Do Say Gay
An immigration fraud conviction has drawn disbarment by the New York Appellate Division for the Second Judicial Department
In this case, the respondent was charged with advising clients to falsely claim that they were persecuted in their home countries for their sexual orientation, knowing that such persecution did not take place. The respondent was also personally charged with instructing clients to provide false evidence in furtherance of their false asylum applications. Specifically, the respondent instructed her clients to claim that they were a gay male or a lesbian female when the respondent knew that they were not. She then instructed her clients to obtain a membership card from a particular lesbian, gay, bisexual, and transgender organization to include in their asylum applications.
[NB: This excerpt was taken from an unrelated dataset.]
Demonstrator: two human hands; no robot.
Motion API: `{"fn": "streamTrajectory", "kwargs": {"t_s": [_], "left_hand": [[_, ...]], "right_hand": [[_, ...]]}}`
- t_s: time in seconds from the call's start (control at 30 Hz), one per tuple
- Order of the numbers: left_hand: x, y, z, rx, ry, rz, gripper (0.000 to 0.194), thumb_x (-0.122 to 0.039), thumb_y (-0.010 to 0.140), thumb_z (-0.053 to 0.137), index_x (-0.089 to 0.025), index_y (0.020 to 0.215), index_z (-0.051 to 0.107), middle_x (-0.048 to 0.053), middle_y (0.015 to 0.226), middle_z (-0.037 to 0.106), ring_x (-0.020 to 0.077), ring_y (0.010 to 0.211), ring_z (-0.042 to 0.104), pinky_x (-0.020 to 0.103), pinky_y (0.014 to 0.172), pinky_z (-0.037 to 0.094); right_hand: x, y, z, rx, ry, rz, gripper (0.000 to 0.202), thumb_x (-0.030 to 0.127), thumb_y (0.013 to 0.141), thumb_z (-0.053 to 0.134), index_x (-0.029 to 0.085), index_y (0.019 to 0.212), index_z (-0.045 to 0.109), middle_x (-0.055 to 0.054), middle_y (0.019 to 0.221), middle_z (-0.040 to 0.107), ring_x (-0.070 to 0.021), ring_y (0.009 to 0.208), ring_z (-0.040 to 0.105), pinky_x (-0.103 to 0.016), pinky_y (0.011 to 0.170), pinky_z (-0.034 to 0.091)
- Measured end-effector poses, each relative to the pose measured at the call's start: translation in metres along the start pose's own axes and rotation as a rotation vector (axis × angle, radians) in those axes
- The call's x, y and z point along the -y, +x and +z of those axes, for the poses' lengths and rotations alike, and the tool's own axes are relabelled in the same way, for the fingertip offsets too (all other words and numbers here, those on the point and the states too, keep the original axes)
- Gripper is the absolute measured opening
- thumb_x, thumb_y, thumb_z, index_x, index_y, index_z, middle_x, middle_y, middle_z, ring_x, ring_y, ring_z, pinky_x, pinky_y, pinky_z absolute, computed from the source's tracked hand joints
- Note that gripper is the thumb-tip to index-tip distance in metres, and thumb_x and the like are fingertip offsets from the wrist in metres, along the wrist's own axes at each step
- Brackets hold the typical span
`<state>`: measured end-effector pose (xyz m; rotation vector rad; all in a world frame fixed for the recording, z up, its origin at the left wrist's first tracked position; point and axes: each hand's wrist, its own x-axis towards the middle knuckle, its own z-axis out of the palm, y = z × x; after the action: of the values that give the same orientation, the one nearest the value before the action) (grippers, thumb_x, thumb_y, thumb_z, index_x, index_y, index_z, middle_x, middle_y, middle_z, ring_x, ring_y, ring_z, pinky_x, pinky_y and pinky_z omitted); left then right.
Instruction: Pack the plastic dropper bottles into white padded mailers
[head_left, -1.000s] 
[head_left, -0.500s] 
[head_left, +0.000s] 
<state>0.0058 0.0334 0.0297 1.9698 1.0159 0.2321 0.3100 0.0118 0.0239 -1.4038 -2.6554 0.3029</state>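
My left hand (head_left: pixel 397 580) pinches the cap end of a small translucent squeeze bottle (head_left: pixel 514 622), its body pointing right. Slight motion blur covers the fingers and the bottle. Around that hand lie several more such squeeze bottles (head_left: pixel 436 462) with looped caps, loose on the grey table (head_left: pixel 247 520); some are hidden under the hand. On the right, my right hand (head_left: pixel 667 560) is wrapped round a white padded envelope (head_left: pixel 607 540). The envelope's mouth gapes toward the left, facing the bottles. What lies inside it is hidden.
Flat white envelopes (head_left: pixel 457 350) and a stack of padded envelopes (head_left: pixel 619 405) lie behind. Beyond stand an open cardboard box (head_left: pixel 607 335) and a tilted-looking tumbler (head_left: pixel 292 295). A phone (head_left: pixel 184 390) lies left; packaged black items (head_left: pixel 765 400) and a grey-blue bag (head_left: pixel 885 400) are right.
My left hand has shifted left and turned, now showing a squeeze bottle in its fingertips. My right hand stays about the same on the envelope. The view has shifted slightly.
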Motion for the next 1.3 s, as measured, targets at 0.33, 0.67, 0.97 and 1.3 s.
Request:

She further instructed one client to find a same sex associate to pose as the client’s love interest, have the fake love interest sign a false affidavit that the respondent’s law firm would prepare, and the respondent would include the false affidavit in the client’s asylum application. The respondent allocuted that,
“During the period of 2016 to 2020, I, along with others, did agree to submit the 539 application and the client’s affidavit. I knew that some of the affidavits contained false facts. We submitted this affidavit in order for the clients to receive an asylum status in the United States. These documents were filed under the oath, and I knew that they contained material false information.”
Substantial similarity analysis
We conclude that the criminal conduct underlying the respondent’s conviction of conspiracy to commit immigration fraud, in violation of 18 USC §§ 371 and 1546(a), is essentially similar to the New York felony of offering a false instrument for filing under Penal Law § 175.35, and, thus, constitutes a felony within the meaning of Judiciary Law § 90(4)(e) (see Matter of Jacobs, 124 AD3d 144). The respondent did not merely agree to commit immigration fraud; she admitted to actually submitting applications with false affidavits. As such, upon her conviction of conspiracy to commit immigration fraud, in violation of 18 USC §§ 371 and 1546(a), the respondent was automatically disbarred and ceased to be an attorney pursuant to Judiciary Law § 90(4)(a).